June 24th, 2024 | 3:30-5:30pm EST | Virtual Workshop Via Zoom | 2 CEUs for Qualifying Practitioners* General Ticket: $50 | Dues Paying Member: $42.50
Tickets Available: Here
About the Workshop:
A primer for clinicians working with the parents/mothers of adult children with serious mental illness and/or substance use disorder. Dr. Smith provides a feminist lens to understand and use clinical interventions to support older parents/mothers who are trying to balance their own needs with that of their adult children.
This two hour workshop you will be an introduction to working with parents/mothers with “difficult adult children”. Adult children with serious mental illness and/or substance use disorder often return to their parents for residential, financial, and emotional support. The burden on these parents/mothers is often ignored and not understood. Many older parents/mothers search for help from therapists when they feel overwhelmed by their difficult adult children’s needs within an environment that includes a broken mental health system, no affordable housing, and limited substance use treatment centers. The seminar will allow you to move away from mother-blaming (“she’s so enmeshed”) to a deeper understanding of the conflicts that parents/mothers of seriously challenged adult children experience.
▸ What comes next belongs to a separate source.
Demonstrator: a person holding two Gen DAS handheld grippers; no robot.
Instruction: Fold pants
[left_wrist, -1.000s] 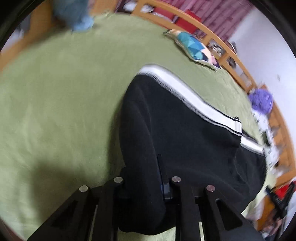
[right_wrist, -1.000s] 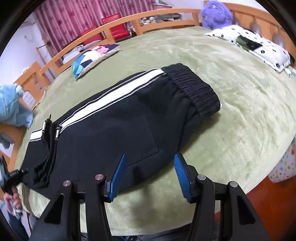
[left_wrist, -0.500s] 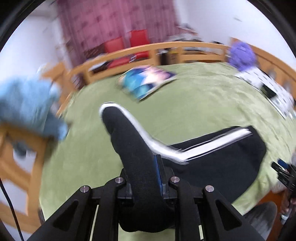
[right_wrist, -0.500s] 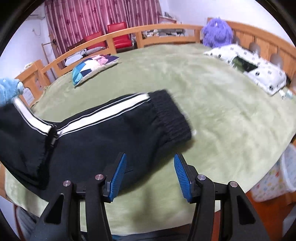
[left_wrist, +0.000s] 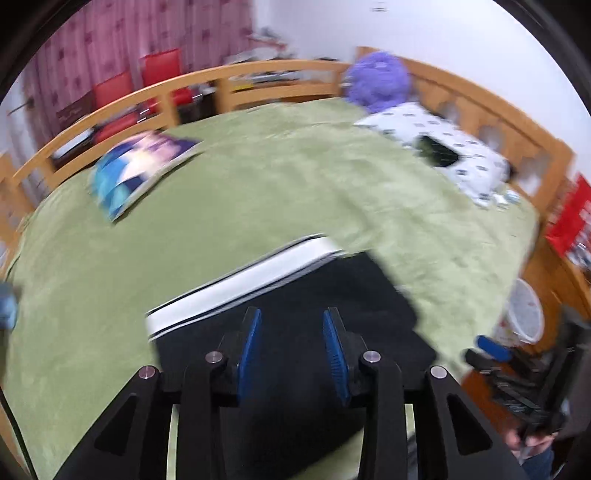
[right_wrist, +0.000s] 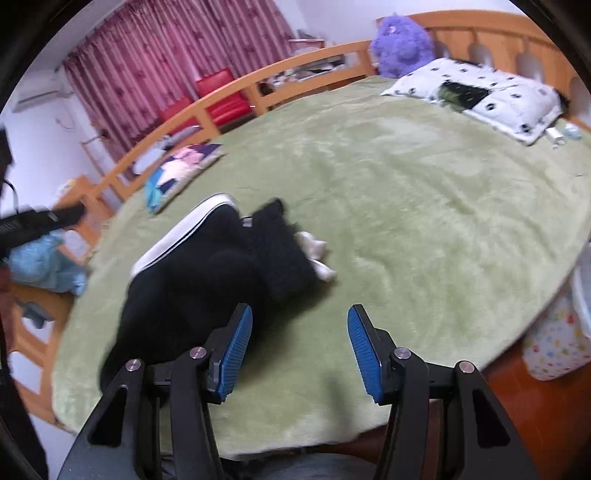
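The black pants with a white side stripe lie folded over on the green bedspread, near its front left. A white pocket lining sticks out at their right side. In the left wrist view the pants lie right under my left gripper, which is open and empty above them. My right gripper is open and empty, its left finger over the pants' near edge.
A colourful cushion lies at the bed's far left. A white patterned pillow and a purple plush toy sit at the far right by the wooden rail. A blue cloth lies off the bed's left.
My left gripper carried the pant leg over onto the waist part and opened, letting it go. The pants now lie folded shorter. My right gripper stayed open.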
The workshop focuses on understanding the internal conflicts that parents/mothers experience when their adult children cannot fulfill their potential, be self-supporting, and/or engage in satisfying interpersonal relationships due to their mental health or substance use problems. The workshop addresses ways to help parents/mothers’ handle feelings of ambivalence, guilt and shame, hopelessness and isolation.
Learning Objectives:
1. Participants will be able to discuss the internal conflicts of older parents/mothers whose “difficult” adult children have SMI and/or substance use behavior and are often aggressive and/or abusive towards their own parents/mothers.
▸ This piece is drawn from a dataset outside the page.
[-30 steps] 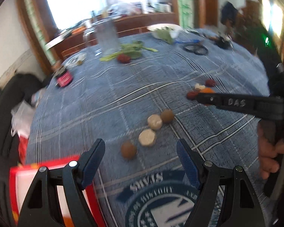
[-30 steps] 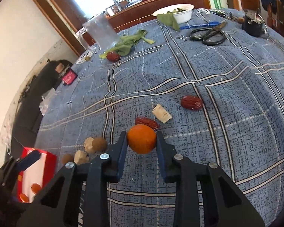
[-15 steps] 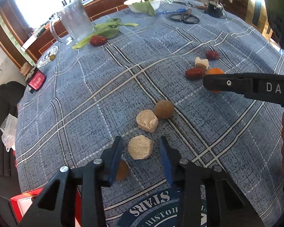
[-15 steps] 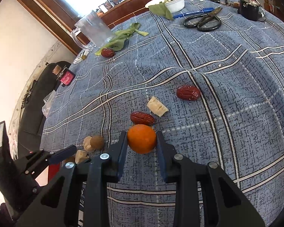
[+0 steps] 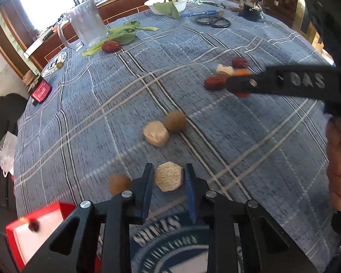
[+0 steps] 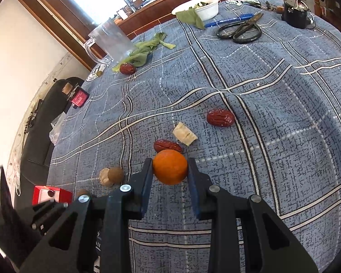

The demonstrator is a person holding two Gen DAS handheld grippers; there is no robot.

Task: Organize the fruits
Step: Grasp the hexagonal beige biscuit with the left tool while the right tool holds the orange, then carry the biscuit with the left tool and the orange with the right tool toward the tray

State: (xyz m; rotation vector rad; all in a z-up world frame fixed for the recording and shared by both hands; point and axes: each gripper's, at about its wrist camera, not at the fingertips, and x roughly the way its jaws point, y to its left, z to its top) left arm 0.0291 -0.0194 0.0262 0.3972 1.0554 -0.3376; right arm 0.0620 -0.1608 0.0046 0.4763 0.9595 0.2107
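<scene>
1. The left gripper is clamping a pale hexagonal piece low over the blue checked worktop; a brown round fruit is lying just beside it.
2. The right gripper is gripping an orange; a red date is lying just beyond.

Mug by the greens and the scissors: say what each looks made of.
Mug: looks like clear plastic or glass, frosted or cloudy; the light passes through its wall and handle. Scissors: dark metal, dull finish, with large looped handles; coating cannot be told.
</scene>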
2. Participants will be able to describe how motivational interviewing can help parents consider the pros and cons of making changes in their situation with their challenging and dependent adult children.
3. Participants will be able to discuss the impact of macro forces on parents/mothers’ feelings of powerlessness: inadequate mental health and substance use treatment system; no affordable housing, and the belief in the internalized mandate to be a “good parent/mother”.
4. Participants will learn to locate resources for parents with difficult adult children, as well as strategies for supporting the clients’ need for social support.
About the Instructor:
Judith R. Smith, Ph.D., LCSW, is a New York City based psychotherapist, professor, and researcher on women’s issues as they age. She is a professor, Emerita, at Fordham University. She offers support groups online for mothers with difficult adult children. Her book, Difficult: Mothering Challenging Adult Children through Conflict and Change, is based on a three-year research project and brings to life the stories of fifty women, each over sixty years old, whose lives were drastically altered by becoming the default safety net for their adult “kids.” To learn more, please visit: https://www.difficultmothering.com
*Qualifying practitioners: WTCI has been recognized by the New York State Education Department’s State Board for Mental Health Practitioners as an approved provider of continuing education for NYS licensed mental health counselors #MHC-0102 and creative arts therapists #CAT-0018, by the New York State Education Department’s State Board for Social Workers as an approved provider of continuing education for NYS licensed social workers #SW-0361, and by the New York State Education Department's State Board for Psychology as an approved provider of continuing education for licensed psychologists #PSY-0049.